Recently, director Christopher Nolan took 60 Minutes to the motion picture film lab FotoKem in Burbank, California — the only lab in the world that produces 70mm prints. There, Nolan showed how he and the crew have been physically cutting the film by hand.
A negative assembly technician uses an old-school splicing machine and a pot of glue when a camera cut is made in the film. So remember that while watching the movie in the theater, every time the camera switches, a technician did that by hand.
“It takes incredible skill,” Nolan tells 60 Minutes. “It’s a really marvelous thing to see in this age of digitization, AI, all the rest. This is a human process; an analog process.”
It’s no secret that Nolan loves IMAX the format. “It’s the highest-quality imaging format that’s ever been devised,” the auteur says. “It’s a massive negative which, when correctly exposed, correctly printed, and correctly projected onto a huge screen, there’s an image quality there that you can’t get anywhere else.”
Color correction is also done by hand using filters and test prints. It’s initially done on something called an analyzer before being fine-tuned with filters that cover the primary and secondary colors: red, yellow, blue, green, orange, and violet. Nolan does it this way so he can keep all the information stored on the physical negative, rather than digitizing the film.

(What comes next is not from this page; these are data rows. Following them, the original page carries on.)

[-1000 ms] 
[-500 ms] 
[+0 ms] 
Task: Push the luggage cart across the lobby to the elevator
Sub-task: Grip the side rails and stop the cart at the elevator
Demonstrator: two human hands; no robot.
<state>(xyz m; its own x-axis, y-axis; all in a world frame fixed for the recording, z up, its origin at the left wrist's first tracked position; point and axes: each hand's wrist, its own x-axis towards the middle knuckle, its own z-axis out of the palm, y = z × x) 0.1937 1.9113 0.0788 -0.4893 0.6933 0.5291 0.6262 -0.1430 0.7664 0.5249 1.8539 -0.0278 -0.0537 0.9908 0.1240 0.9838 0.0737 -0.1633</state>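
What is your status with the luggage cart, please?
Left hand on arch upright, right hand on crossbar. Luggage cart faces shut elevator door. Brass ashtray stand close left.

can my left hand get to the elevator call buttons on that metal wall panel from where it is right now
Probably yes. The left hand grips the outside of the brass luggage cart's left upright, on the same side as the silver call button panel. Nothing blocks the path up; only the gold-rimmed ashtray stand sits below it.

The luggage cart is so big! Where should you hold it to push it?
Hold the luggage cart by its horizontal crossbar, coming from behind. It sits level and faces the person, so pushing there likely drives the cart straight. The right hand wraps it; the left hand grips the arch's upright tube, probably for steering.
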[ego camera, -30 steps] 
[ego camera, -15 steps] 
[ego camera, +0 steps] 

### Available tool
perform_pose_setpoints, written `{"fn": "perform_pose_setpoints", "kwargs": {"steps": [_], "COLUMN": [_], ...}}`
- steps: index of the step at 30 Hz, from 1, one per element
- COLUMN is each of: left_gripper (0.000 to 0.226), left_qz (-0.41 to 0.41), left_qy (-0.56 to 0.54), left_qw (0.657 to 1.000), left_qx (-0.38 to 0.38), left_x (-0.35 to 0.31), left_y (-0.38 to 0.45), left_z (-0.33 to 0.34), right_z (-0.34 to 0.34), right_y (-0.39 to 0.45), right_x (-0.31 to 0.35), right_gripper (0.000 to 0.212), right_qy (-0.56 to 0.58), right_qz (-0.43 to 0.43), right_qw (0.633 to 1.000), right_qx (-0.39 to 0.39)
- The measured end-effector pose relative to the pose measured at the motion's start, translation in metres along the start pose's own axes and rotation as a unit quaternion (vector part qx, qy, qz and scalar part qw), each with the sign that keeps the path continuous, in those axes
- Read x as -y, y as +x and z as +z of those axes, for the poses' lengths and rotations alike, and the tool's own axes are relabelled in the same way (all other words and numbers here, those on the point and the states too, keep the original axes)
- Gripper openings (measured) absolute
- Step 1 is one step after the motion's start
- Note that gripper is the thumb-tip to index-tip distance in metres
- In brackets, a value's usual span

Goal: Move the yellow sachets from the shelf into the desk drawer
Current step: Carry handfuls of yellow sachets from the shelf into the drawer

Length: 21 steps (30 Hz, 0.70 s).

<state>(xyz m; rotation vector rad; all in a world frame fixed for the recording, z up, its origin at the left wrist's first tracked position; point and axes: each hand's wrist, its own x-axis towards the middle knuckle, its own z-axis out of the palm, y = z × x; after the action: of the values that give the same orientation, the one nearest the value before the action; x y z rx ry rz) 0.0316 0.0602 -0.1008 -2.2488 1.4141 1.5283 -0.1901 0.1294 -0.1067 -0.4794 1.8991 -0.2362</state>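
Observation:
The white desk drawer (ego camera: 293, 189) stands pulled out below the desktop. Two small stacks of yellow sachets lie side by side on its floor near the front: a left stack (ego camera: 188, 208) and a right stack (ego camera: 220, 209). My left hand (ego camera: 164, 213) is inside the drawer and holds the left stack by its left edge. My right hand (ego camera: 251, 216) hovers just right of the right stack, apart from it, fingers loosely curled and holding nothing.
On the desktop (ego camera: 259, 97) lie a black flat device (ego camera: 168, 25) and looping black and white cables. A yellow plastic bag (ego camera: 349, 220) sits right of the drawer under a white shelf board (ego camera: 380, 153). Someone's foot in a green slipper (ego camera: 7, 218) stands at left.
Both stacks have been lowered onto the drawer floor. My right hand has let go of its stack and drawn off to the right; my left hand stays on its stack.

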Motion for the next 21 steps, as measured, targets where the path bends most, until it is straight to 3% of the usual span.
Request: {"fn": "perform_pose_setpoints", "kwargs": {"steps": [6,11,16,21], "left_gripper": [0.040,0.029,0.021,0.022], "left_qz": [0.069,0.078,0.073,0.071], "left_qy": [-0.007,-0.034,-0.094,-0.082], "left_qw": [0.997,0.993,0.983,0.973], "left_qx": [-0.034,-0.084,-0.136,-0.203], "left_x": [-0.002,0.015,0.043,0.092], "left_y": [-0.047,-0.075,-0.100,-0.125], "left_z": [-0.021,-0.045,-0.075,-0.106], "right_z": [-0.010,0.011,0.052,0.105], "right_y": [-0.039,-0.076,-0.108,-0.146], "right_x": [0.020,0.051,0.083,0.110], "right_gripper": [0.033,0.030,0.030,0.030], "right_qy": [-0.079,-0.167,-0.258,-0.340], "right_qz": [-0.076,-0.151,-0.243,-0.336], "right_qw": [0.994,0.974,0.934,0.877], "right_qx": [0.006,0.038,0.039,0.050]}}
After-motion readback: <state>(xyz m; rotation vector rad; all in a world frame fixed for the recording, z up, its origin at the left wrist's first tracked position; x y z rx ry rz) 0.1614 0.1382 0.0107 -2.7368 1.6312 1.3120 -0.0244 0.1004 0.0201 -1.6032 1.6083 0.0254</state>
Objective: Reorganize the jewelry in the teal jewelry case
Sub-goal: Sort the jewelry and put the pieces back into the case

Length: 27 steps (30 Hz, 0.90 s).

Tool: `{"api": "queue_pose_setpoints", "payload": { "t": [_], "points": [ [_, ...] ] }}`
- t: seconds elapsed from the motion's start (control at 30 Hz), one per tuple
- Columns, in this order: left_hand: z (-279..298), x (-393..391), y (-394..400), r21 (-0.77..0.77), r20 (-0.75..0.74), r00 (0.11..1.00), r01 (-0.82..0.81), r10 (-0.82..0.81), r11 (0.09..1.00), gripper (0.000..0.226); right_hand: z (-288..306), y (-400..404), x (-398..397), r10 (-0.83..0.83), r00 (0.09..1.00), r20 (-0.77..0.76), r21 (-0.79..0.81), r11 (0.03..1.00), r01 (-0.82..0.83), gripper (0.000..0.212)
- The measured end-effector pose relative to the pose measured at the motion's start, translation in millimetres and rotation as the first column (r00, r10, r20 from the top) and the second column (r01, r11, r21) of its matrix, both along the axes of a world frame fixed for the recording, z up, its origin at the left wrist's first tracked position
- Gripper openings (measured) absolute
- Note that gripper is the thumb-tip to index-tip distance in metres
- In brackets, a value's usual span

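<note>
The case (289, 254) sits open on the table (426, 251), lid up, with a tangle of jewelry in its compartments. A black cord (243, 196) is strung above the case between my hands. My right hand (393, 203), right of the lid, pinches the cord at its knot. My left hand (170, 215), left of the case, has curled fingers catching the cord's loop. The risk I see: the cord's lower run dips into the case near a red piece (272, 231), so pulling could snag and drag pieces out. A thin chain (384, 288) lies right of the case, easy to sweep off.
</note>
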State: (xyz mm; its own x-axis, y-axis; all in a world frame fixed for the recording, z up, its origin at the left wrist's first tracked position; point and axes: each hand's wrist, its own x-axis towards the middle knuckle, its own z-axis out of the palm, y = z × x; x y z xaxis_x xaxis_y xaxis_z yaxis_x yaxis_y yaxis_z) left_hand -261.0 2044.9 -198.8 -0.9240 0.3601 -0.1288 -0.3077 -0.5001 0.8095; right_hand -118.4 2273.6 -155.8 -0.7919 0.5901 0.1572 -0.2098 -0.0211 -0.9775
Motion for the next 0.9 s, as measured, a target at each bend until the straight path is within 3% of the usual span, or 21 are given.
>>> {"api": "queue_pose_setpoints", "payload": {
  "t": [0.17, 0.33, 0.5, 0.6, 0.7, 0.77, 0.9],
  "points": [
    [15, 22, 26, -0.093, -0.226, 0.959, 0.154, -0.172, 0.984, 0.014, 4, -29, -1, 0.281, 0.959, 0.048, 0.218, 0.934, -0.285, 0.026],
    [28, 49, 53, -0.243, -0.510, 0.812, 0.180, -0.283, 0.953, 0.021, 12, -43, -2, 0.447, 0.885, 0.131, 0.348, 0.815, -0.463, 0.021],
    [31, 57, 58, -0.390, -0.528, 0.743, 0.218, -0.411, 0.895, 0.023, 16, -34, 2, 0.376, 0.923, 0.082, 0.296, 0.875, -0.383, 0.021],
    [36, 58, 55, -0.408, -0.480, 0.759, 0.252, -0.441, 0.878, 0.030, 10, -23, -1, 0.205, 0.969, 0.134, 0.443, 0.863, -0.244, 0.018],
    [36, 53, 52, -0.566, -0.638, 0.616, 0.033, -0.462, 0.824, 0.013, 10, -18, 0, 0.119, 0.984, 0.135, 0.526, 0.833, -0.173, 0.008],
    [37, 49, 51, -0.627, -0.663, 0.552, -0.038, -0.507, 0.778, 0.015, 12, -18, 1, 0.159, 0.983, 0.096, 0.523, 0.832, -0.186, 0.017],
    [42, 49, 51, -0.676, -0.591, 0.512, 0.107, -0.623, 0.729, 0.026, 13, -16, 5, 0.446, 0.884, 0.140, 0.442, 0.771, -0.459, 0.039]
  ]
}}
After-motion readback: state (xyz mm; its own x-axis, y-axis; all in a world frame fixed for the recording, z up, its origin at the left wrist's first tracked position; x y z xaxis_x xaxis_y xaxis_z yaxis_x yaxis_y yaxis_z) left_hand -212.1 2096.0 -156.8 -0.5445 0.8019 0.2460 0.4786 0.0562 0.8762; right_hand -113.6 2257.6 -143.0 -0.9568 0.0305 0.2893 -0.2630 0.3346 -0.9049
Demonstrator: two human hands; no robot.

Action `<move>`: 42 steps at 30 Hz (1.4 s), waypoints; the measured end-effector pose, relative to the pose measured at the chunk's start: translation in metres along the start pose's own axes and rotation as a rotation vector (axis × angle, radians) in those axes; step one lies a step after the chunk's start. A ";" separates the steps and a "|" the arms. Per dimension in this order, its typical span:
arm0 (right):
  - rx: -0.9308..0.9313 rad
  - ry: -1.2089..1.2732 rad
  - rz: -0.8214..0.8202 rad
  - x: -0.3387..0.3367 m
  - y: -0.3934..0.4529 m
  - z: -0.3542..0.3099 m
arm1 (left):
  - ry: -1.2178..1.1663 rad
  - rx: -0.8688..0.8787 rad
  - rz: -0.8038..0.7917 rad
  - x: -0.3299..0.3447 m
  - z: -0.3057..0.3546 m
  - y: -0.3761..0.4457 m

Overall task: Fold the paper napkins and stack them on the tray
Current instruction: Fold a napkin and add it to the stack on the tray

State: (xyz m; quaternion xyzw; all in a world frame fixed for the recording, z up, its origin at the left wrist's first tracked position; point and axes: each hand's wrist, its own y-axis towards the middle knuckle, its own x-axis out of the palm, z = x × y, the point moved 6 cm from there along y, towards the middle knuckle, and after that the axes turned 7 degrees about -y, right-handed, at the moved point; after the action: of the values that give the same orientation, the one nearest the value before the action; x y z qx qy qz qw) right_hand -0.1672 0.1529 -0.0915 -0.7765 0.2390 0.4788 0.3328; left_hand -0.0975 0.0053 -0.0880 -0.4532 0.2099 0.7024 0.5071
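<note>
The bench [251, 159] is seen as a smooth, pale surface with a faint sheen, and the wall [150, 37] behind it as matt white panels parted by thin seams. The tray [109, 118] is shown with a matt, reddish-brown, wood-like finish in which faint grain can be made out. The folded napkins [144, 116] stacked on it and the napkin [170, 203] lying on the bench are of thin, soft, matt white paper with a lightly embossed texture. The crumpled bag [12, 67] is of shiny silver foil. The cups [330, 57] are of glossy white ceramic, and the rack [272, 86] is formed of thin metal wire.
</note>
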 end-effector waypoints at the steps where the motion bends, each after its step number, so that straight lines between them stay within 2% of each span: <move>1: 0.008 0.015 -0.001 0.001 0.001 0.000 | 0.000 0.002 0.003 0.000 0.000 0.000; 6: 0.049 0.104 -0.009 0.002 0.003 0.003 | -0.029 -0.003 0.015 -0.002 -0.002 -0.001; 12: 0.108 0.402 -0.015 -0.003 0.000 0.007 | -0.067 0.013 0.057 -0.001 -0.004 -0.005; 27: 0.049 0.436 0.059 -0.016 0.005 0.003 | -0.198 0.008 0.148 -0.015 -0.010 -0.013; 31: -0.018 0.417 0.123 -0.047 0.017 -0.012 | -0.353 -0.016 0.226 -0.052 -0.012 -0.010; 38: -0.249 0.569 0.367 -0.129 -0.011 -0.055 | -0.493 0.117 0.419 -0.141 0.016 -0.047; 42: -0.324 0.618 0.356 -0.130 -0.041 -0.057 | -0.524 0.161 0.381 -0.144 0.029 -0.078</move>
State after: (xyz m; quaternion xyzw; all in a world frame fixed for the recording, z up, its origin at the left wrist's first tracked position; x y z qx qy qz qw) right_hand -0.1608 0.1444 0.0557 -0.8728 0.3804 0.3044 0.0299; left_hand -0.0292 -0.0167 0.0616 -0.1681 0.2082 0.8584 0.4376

“It has analog color, which means infinite gradations of color. It’s not broken into a series of numbers,” says Nolan. “What you get is the benefit of the closest sort of technological analog that’s ever been created for how the eye sees.”
“Film sees very much the way the eye sees,” Nolan continues. “Particularly the way it sees color, the way it sees grays and blacks and whites, it’s a really good way of approximating the way our eyes see.”
Once the color corrections are applied to the final prints, it’s given a chemical bath, dried, and voilà, the film is ready to be shipped off to a theater with 70mm projection capabilities.
There are only 41 theaters in the entire world capable of taking such a film. Projectionists who know how to handle the film properly are also scarce. Most people will see The Odyssey via a digital scan of the film, which will still be impressive. But if at all possible, photography and film aficionados should really try to see this landmark film at an analog screening.

“It’s a really loud camera,” The Odyssey star Matt Damon says of the IMAX camera. “So for instance, if we’re shooting an intimate scene, it would have been possible up to a year ago, but the camera was much too loud.”
But Nolan challenged IMAX to build a quieter camera so that an entire production could be filmed on it, which they delivered in the form of the IMAX Keighley; the camera is currently on public display at IMAX HQ, Los Angeles.